The auditory function in migraine model rats induced by postauricular nitroglycerin injection

Objective: The mechanism by which migraines produce inner ear-related symptoms is not well understood. Previous studies have found that the latency of auditory brainstem response (ABR) in animal models of migraine has changed, but the threshold has not changed significantly. Therefore, it is necessary to establish a better animal model with both migraine and hearing loss to explore the relationship between migraine and auditory function deeply.

Methods: In this study, the rat model of migraine was induced by postauricular injection of nitroglycerin (NTG), and the effect on the auditory function of the inner ear was explored by comparing with intraperitoneal injection of nitroglycerin. The rats were given the drug repeatedly on alternate days, a total of 5 dosing, with the body weight monitored during the drug administration. The tactile threshold of the rats' forepaw was measured using von-Frey filaments and auditory function was assessed by ABR.

Results: The results showed that the baseline tactile threshold of rats gradually decreased during the modeling process, and hyperalgesia appeared. Postauricular injection of NTG did not affect the weight gain of rats, while intraperitoneal injection of NTG showed slow or even negative weight gain. The ABR threshold of Click, 4 and 8 kHz of postauricular NTG injection rats increased, the latency was prolonged, and the ABR threshold in the right ear was higher than that in the left ear.

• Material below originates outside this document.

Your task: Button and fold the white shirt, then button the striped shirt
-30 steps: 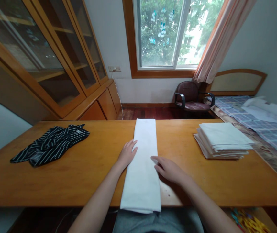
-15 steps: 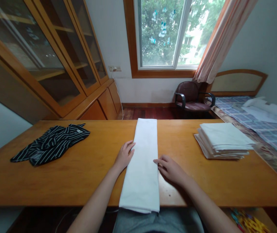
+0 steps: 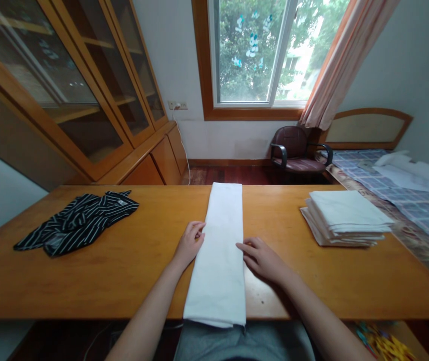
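Note:
A long white folded cloth (image 3: 222, 250) lies lengthwise on the table, its near end at the front edge. My left hand (image 3: 191, 243) rests along its left edge, with the fingers bent a little and apart and the tips touching the fabric. On the opposite side, my right hand (image 3: 261, 255) has its fingers apart and loosely stretched, one fingertip over the cloth's right edge. Neither hand is visibly closed around the fabric. Off to the right is a stack of folded white cloths (image 3: 350, 213). A black garment with white stripes (image 3: 82, 220) lies crumpled on the left.
The wooden table (image 3: 154, 281) spans the view. Behind it stand a glass-door cabinet (image 3: 86, 90) and a dark red armchair (image 3: 295, 150). A bed (image 3: 417, 195) with a checked cover is at the right. Yellow items (image 3: 383, 346) show below the table's front right.
My left hand has drawn back slightly to the cloth's left edge, its fingers more bent. My right hand has shifted very little. The cloth stays nearly in place.

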Motion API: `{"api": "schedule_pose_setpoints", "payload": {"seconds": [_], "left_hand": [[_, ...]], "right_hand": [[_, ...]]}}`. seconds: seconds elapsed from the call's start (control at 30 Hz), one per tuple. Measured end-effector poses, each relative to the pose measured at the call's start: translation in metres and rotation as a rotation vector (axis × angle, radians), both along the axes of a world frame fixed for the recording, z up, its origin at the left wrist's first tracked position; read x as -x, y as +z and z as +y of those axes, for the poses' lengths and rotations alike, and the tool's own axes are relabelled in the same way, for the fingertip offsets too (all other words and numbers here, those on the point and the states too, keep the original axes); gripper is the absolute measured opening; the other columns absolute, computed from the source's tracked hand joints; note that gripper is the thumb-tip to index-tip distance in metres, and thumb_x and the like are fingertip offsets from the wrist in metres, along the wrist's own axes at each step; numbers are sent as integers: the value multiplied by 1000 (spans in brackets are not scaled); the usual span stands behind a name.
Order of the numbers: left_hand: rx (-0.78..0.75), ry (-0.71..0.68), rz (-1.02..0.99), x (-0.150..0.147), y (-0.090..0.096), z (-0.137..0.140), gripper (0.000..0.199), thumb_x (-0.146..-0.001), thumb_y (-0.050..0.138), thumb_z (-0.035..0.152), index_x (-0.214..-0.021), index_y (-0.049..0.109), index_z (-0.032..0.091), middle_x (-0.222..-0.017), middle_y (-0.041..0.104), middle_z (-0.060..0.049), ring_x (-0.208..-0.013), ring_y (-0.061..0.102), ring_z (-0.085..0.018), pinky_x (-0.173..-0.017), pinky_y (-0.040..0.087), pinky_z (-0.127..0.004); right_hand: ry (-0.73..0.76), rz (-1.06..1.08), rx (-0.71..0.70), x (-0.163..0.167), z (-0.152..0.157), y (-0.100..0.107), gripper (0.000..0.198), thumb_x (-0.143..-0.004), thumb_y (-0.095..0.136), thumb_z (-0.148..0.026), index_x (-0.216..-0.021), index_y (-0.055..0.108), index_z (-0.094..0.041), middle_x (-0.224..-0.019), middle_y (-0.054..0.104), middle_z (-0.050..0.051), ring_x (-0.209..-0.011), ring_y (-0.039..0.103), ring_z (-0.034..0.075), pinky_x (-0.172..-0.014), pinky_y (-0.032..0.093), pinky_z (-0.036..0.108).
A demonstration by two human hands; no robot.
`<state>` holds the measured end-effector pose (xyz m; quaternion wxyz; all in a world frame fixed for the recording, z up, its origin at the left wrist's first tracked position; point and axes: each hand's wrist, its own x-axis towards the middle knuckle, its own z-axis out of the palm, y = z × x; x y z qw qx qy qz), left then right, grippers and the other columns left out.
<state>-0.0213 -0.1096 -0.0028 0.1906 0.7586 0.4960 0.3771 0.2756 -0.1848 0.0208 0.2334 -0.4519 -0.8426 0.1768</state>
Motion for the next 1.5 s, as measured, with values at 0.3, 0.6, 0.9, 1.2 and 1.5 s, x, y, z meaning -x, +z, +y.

Conclusions: We demonstrated that postauricular injection of nitroglycerin may be safer and more effective than intraperitoneal injection of nitroglycerin in the process of creating rat migraine model without affecting the weight gain. Postauricular injection of nitroglycerin has more damage to the auditory function of rats. Therefore, the migraine model rat induced by postauricular injection of nitroglycerin may be a new model of cochlear migraine.

1. Introduction

Migraine is a common neurological disease, which is characterized by paroxysmal, mostly unilateral, moderate to severe throb headache, often accompanied by photophobia, phonophobia, nausea and vomiting (1). According to the global burden of diseases 2016 study, migraine is the second most common neurological disability disease (2). Migraine patients can be accompanied by inner ear related symptoms such as vertigo, hearing loss, tinnitus, hyperacusis, ear fullness, etc. The incidence of hearing loss in migraine patients ranges from 3.3 to 14% (3, 4); however, there are few studies using migraine animal models to explore the relationship between migraine and the inner ear function, especially those related to auditory function. Arakaki et al. (5) reported that the latency of IV, V, and VI waves of the ABR of the 8-khz stimulus sound was significantly prolonged 2 h after nitroglycerin administration in the rat model of migraine. Therefore, to understand the association between migraine and inner ear hearing impairment deeply, it is necessary to establish a better animal models with both migraine-related manifestations and hearing loss.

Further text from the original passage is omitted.